I take great pleasure today in signing S. 978, the "National Museum of the American Indian Act." From this point, our Nation will go forward with a new and richer understanding of the heritage, culture, and values of the peoples of the Americas of Indian ancestry.
The National Museum of the American Indian will be dedicated to the collection, preservation, and exhibition of American Indian languages, literature, history, art, anthropology, and culture. Its centerpiece will be the priceless collection of more than a million artifacts now at the Museum of the American Indian, Heye Foundation, in New York City, which will be transferred to the Smithsonian Institution.
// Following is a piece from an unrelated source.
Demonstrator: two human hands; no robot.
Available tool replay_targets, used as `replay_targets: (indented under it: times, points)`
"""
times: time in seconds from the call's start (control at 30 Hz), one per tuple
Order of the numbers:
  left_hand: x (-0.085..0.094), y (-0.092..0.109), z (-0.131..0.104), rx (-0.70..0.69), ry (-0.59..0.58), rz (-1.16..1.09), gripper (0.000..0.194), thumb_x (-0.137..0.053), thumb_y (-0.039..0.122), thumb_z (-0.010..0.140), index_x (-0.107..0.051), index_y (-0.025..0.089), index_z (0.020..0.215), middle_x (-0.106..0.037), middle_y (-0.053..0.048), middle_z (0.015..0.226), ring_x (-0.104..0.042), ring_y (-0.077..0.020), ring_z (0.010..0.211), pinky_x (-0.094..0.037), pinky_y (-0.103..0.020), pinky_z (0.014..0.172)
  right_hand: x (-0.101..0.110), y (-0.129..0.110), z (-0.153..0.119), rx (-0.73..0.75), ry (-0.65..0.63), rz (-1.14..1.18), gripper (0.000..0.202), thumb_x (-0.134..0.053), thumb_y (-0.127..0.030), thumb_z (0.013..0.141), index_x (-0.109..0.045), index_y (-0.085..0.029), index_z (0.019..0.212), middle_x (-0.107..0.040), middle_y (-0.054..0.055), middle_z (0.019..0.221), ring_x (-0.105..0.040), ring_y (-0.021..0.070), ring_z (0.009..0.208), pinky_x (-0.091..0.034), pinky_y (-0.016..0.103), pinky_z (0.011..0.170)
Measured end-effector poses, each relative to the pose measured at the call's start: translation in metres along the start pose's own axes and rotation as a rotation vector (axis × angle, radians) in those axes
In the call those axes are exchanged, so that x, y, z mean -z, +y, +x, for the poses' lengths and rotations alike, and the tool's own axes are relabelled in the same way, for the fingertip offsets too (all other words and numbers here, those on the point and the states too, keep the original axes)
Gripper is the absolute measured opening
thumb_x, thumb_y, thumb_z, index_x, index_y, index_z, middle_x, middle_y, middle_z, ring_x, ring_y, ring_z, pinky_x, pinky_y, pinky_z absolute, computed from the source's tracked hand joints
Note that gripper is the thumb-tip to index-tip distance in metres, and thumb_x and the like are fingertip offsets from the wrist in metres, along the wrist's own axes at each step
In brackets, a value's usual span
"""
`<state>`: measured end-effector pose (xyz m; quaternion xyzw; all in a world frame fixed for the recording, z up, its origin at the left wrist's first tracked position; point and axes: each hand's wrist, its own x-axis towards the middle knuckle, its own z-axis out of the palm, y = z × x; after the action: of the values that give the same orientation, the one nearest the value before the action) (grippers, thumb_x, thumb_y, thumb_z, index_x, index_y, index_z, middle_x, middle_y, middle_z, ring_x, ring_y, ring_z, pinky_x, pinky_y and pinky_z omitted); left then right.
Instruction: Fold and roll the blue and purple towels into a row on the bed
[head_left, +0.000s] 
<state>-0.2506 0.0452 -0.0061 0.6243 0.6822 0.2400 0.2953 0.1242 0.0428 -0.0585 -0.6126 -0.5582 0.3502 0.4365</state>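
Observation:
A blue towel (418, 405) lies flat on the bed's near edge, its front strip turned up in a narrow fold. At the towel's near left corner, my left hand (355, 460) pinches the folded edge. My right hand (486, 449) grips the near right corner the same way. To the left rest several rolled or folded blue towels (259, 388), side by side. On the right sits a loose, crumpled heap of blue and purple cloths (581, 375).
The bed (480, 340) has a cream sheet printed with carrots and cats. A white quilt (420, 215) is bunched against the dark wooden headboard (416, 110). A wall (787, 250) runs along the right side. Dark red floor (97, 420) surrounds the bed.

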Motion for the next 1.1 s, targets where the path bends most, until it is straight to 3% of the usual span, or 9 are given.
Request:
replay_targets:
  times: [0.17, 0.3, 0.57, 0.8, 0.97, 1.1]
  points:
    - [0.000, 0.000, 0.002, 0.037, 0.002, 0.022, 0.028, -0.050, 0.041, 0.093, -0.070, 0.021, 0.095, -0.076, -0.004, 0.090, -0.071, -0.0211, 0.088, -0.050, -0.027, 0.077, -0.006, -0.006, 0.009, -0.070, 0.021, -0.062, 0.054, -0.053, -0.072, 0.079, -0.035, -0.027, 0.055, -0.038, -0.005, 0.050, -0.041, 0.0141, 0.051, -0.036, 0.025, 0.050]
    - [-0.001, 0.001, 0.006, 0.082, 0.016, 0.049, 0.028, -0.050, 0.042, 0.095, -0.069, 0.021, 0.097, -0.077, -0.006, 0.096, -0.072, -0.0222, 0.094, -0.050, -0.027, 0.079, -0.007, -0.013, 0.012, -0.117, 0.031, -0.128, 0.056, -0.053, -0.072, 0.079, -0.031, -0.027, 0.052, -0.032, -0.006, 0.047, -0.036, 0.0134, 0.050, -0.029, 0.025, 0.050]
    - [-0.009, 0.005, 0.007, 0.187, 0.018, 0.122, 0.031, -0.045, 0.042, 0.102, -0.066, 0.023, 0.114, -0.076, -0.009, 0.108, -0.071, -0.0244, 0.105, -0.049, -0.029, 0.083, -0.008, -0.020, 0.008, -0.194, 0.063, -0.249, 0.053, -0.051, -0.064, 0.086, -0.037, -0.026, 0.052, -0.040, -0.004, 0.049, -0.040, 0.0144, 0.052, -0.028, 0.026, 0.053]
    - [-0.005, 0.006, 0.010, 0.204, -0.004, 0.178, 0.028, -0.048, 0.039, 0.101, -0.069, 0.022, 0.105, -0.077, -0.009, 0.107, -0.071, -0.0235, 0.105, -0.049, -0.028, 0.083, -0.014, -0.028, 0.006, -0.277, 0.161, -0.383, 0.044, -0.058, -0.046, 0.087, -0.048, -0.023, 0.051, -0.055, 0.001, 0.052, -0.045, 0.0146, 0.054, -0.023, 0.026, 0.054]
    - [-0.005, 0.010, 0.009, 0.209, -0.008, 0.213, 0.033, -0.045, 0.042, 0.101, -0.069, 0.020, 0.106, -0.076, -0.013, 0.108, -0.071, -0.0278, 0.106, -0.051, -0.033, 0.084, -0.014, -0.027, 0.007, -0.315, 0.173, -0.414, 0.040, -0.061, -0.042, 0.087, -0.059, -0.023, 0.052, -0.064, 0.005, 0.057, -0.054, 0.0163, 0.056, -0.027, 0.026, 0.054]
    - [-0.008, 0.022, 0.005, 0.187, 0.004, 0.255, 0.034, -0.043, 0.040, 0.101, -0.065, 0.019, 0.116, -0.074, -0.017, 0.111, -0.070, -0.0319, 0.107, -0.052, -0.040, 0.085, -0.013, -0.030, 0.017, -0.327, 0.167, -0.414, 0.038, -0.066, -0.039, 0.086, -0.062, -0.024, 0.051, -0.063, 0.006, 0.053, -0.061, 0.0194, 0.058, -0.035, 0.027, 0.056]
Another facility, the George Gustav Heye Center of the National Museum of the American Indian, will be located in the Old United States Custom House in lower Manhattan. A storage and conservation structure will be built at the Institution's Museum Support Center in Suitland, Maryland. The Act makes ample provision for the loan of exhibits and artifacts to museums, cultural centers, educational institutions, and libraries and encourages such loans to institutions under Indian jurisdiction. Thus, the new Museum will be truly national, indeed, international, in its reach.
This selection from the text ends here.